Chi scrive, come tanti altri colleghi, ha coordinato nel corso dei decenni almeno tre-quattro corsi di Dottorato di diverso tipo. So bene cosa sono e che livello di considerazione hanno i Dottorati in altri paesi. La fase forse più triste di questa lunga vicenda è stata rappresentata dai Dottorati di sede: corsi che mettevano (e a volte mettono) insieme le discipline più disparate, spesso all’interno dello stesso Dipartimento, con una malintesa idea di interdisciplinarità (che non ha nulla a che fare con discipline, che tra loro non dialogano affatto, solo per gestire poche borse, attribuite di solito a rotazione ai vari docenti!).

Più recentemente si è tornati, fortunatamente, a corsi promossi in convenzione o in consorzio, da varie università, dal CNR e da altri centri di ricerca. Con la legge 226 del 2021 sono nati anche i Dottorati industriali, organizzati con le imprese, e i Dottorati di Interesse Nazionale, che, come precisa la legge, contribuiscono «in modo comprovato al progresso della ricerca, anche attraverso il raggiungimento di obiettivi specifici delle aree prioritarie di intervento del Piano nazionale di ripresa e resilienza, ivi compresi quelli connessi alla valorizzazione dei corsi di dottorato innovativo per la pubblica amministrazione e per il patrimonio culturale, ovvero del Programma nazionale per la ricerca o dei relativi Piani nazionali».

Gli anni passati abbiamo conosciuto la “bolla” del PNRR con centinaia di borse a disposizione, molte anche pensate per la Pubblica Amministrazione, per il Patrimoni Culturale e per le Imprese. Alcuni Corsi sono passati da poche borse a bandire decine e decine di borse. I periodi all’estero, resi di fatto obbligatori (cosa assolutamente positiva) si sono moltiplicati così come i periodi in azienda o nella PA. I DIN sono cresciuti a dismisura. In generale è mancata una programmazione davvero strategica oltre, soprattutto, a una vera valutazione della qualità della formazione e della produttività dei dottorandi, dell’internazionalizzazione, oltre che del livello dei docenti coinvolti, mentre siamo stati sommersi dalla produzione di dati esclusivamente quantitativi e da una montagna di formalismi e di scartoffie, convenzioni, note di ogni tipo, verbali, piattaforme, scaricati sui coordinatori dei Corsi (che ormai svolgono quasi solo questo gravoso lavoro amministrativo, invece di dedicarsi interamente al coordinamento didattico e scientifico), e sugli uffici amministrativi delle università.

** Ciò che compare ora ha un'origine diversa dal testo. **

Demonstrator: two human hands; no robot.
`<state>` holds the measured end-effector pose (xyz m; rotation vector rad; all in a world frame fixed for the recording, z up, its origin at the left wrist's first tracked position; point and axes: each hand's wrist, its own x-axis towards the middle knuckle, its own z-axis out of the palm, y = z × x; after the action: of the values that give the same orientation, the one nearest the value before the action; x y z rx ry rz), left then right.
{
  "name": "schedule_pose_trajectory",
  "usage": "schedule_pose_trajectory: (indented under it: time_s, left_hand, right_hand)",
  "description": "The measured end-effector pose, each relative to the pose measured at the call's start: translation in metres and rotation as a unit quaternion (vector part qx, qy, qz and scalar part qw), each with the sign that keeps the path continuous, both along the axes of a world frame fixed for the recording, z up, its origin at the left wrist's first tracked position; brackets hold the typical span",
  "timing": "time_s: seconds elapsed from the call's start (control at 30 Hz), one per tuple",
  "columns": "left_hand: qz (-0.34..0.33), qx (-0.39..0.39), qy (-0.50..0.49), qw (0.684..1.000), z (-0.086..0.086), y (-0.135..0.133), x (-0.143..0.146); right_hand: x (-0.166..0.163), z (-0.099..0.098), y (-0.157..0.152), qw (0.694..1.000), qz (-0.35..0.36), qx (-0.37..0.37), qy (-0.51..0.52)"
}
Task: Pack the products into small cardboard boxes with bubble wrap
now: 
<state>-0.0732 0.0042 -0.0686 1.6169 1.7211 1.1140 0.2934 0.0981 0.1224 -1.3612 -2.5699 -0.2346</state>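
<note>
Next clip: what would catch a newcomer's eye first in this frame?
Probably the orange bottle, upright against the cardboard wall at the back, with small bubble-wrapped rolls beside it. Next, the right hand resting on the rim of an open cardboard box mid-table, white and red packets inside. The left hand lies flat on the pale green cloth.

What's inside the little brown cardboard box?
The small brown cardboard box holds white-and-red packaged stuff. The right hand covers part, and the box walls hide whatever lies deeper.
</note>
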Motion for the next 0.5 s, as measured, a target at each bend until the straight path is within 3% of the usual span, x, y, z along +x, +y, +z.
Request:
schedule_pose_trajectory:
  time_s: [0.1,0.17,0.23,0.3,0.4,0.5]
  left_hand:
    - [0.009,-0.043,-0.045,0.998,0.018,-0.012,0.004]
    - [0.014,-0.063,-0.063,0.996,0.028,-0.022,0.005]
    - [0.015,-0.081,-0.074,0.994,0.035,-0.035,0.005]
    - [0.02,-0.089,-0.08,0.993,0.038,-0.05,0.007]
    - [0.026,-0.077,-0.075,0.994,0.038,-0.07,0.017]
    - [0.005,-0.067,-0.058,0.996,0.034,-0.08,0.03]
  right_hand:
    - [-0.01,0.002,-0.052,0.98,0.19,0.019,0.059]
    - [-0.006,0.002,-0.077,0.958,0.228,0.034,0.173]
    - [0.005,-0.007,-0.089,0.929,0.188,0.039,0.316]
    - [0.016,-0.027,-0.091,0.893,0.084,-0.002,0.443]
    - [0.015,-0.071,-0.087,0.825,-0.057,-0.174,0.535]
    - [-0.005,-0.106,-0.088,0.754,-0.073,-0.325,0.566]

Soprattutto i Dottorati di Ricerca sono stati sempre più equiparati a normali corsi universitari, spesso con un eccessivo carico didattico e molto minore spazio alla ricerca, che deve prevedere spazi e tempi liberi. Anche il rapporto con le imprese o la Pubblica Amministrazione, pur essendo positivo, non può condannare solo a una formazione e una ricerca commissionata e applicata. Serve la ricerca libera, quella di base, quella scelta dal singolo dottorando in base ai suoi interessi e alle proprie vocazioni. Solo così c’è reale progresso di conoscenza, c’è vera innovazione, c’è crescita individuale del dottorando e dottoranda e dell’intera comunità scientifica. In caso contrario il Dottorato non ha senso, perde la sua reale funzione, muore.

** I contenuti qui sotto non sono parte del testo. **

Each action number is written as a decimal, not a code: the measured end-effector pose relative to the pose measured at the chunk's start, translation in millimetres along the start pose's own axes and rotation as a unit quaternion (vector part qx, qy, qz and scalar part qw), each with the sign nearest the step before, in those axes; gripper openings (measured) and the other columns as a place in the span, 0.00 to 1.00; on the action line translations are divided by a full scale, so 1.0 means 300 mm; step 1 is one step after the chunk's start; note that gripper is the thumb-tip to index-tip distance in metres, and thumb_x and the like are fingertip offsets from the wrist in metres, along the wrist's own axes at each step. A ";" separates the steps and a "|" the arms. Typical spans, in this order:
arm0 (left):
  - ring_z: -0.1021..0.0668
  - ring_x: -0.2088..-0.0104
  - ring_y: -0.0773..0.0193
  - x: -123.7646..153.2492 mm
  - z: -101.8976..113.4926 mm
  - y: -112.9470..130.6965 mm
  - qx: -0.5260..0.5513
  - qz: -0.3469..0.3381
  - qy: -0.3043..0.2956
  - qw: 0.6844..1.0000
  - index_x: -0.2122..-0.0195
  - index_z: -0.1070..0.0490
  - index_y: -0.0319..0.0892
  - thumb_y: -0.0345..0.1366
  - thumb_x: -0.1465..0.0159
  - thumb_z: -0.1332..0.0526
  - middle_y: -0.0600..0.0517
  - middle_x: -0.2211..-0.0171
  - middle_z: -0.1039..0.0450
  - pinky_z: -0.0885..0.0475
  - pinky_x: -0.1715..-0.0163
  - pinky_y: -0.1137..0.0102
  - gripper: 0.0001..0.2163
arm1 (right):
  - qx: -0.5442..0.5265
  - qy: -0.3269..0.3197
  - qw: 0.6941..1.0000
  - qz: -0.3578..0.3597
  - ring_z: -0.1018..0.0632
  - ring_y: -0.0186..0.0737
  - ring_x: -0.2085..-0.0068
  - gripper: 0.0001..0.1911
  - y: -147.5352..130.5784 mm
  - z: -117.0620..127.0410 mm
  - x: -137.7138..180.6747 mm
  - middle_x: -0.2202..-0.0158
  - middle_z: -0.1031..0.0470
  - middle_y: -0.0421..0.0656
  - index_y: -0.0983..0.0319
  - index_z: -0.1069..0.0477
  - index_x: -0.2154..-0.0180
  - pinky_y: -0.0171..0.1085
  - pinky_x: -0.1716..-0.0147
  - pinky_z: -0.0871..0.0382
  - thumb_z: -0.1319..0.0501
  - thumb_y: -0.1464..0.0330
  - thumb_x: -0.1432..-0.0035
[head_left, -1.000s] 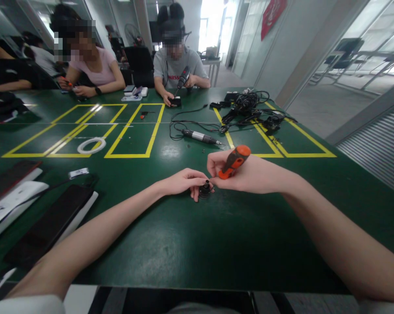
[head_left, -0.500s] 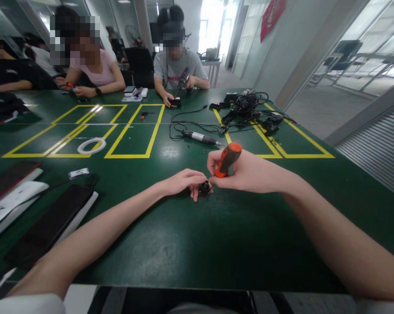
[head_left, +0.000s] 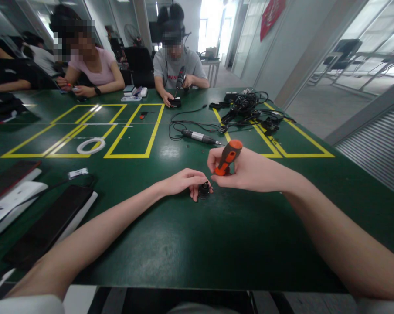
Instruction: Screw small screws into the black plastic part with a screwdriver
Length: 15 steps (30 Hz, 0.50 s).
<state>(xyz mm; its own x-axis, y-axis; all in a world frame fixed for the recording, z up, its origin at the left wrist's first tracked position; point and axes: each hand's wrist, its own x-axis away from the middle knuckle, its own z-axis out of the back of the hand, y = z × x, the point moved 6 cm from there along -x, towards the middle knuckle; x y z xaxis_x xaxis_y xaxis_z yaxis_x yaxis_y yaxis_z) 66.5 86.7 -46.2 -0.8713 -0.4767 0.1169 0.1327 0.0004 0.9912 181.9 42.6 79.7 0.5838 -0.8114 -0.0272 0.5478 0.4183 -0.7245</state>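
Observation:
My right hand [head_left: 246, 172] is closed round an orange-and-black screwdriver [head_left: 228, 157], its handle tilted up to the right and its tip pointing down at a small black round part [head_left: 204, 190] on the green table [head_left: 190, 235]. My left hand [head_left: 184, 182] pinches that black part from the left and holds it against the table. The screwdriver's shaft is mostly hidden behind my fingers.
A grey electric screwdriver [head_left: 199, 138] with its cable lies beyond my hands, and a tangle of black cables [head_left: 249, 109] sits at the back right. Dark flat devices on white trays [head_left: 49, 222] lie at the left. A white ring [head_left: 91, 145] rests inside yellow tape lines. Other people work across the table.
The screwdriver handle in my right hand has swung from leaning far right to more upright. My left hand has stayed on the black part.

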 end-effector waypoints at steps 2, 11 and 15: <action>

Il quarantunesimo ciclo del dottorato sembra decretare la fine di questa fase espansiva e il ritorno, triste, alla dimensione locale. Le percentuali di mortalità dei DIN si annunciano elevatissime, perché solo pochi, in particolare quelli più tecnologici, legati alle imprese e ad altri progetti con grandi finanziamenti, potranno rispettare il limite delle trenta borse fissato dalla legge 226.

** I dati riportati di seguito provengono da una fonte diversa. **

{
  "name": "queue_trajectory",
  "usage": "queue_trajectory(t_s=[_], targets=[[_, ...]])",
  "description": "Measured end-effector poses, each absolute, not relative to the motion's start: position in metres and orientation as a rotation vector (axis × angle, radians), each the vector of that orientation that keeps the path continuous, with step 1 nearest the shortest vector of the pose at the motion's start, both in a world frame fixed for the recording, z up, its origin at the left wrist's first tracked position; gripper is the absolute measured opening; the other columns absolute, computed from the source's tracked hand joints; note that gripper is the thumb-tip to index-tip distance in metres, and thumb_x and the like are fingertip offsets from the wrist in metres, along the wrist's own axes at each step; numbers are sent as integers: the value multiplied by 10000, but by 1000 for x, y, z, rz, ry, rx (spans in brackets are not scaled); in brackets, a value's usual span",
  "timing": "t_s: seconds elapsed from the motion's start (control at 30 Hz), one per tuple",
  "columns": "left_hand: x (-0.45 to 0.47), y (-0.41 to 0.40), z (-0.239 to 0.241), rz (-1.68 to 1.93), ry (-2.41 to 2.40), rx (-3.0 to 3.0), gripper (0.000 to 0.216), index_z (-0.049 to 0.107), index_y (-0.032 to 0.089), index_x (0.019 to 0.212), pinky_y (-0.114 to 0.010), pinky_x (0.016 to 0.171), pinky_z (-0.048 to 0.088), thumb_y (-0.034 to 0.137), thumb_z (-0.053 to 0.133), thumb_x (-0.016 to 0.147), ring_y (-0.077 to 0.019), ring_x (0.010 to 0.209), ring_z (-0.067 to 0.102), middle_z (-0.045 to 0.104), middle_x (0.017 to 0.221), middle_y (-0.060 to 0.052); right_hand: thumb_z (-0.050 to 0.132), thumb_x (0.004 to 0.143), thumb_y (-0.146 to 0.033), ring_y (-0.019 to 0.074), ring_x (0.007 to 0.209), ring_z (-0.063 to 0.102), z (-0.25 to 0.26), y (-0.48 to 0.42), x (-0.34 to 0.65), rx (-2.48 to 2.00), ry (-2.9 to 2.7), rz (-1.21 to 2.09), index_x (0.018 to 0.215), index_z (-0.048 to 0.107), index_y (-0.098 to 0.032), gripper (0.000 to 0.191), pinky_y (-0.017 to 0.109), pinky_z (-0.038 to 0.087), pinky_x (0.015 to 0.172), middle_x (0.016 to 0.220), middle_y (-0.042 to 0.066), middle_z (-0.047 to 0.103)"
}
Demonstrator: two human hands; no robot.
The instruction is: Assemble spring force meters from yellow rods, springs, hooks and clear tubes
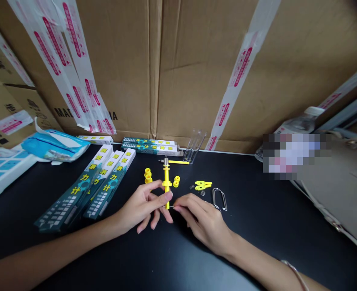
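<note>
My left hand [145,204] pinches a yellow plastic rod [166,182] with a metal tip, holding it upright over the black table [172,250]. My right hand [201,220] is closed at the rod's lower end, thumb and forefinger pinching a small metal part I cannot make out. Small yellow caps [148,175] and yellow rings [176,181] lie just behind the hands. A flat yellow clip piece [203,185], a tiny spring [192,186] and a metal wire hook [220,198] lie to the right.
Several teal and white boxes [99,184] lie to the left, more at the back [150,144]. Clear tubes [196,145] lean on the cardboard wall [178,72]. A blue packet [55,145] and a white box [3,171] sit far left; a grey bag [342,182] far right.
</note>
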State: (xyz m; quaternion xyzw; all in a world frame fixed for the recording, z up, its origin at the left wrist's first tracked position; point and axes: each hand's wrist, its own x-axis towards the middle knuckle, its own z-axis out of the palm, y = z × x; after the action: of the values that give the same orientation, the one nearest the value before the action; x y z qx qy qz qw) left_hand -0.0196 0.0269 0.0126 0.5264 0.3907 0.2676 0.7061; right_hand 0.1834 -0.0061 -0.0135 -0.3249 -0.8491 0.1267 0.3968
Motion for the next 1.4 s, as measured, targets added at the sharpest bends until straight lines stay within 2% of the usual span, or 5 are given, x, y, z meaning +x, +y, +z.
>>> queue_trajectory(t_s=[0.37,0.6,0.73,1.03,1.4], targets=[[-19,26,8,662,826,1205,444,608,128,754,-71,268,347,529,797,749,-40,397,478,544,556,54,496,1026,-166,90,517,586,-7,-18,179,-855,-2010,582,984,644,-173,154,203,520,561,742,0,618],[-19,27,4,809,832,1179,505,418,224,823,-109,326,401,470,846,715,-112,483,622,658,632,38,558,1001,-206,101,509,637,-7,-21,176,-916,-1927,615,982,669,-178,115,207,533,541,739,3,687],[-21,26,1,818,809,1235,503,544,207,1109,-150,357,442,443,821,763,-101,444,575,673,647,33,599,966,-166,116,539,661,-6,-22,178,-897,-1921,591,971,683,-167,85,211,545,551,717,7,700],[-23,11,-1,839,803,1574,378,731,139,947,-195,384,428,498,615,935,-78,408,513,663,715,-28,642,897,-64,129,604,712,8,-27,184,-788,-1905,529,957,697,-160,125,205,575,595,778,36,744],[-27,2,3,1149,725,2298,250,686,194,1118,-270,757,508,129,466,1020,-163,774,587,655,863,-52,571,984,-145,115,562,722,5,-33,181,-870,-1798,638,1012,613,-191,68,193,622,557,833,25,730]])
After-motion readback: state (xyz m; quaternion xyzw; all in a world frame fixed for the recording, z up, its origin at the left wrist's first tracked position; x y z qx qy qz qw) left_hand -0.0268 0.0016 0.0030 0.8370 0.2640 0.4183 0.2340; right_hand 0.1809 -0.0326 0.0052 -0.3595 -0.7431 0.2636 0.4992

Si sperava che il Ministero dell’Università e della Ricerca riservasse un numero congruo di borse direttamente ai DIN, almeno a quelli ritenuti di maggior valore, strategici per il Paese, e riducesse il limite a venti borse, soprattetto per i Dottorati di ambito umanistico che fanno molta più fatica reperire borse finanziate o cofinanziate dall’esterno. La ministra Annamaria Bernini sembrava volesse prendere impegni in tal senso, ma nulla è successo: il decreto per il quarantunesimo ciclo è stato pubblicato in ritardo, non si sono modificate le norme, non si è previsto un fondo specifico per i DIN, mentre si è scaricata sui singoli Atenei la scelta: le Università sono in una fase di riduzione dei finanziamenti, con il recente taglio del Fondo di Funzionamento Ordinario, e non possono più disporre delle tante borse PNRR degli scorsi anni. Tranne poche eccezioni, si ritorna così a chiudersi in piccoli recinti locali, si preferisce gestire le poche borse in casa invece di destinarle a progetti con altre università, anche perché questo tipo di apertura non risulta premiata. I più danneggiati sono ovviamente i giovani in formazione che nei dottorati possono avere l’occasione di conoscere altri docenti, altre sedi, stringere rapporti con loro colleghi di altra formazione. Rapporti di amicizia e collaborazione che di solito restano vivi per sempre.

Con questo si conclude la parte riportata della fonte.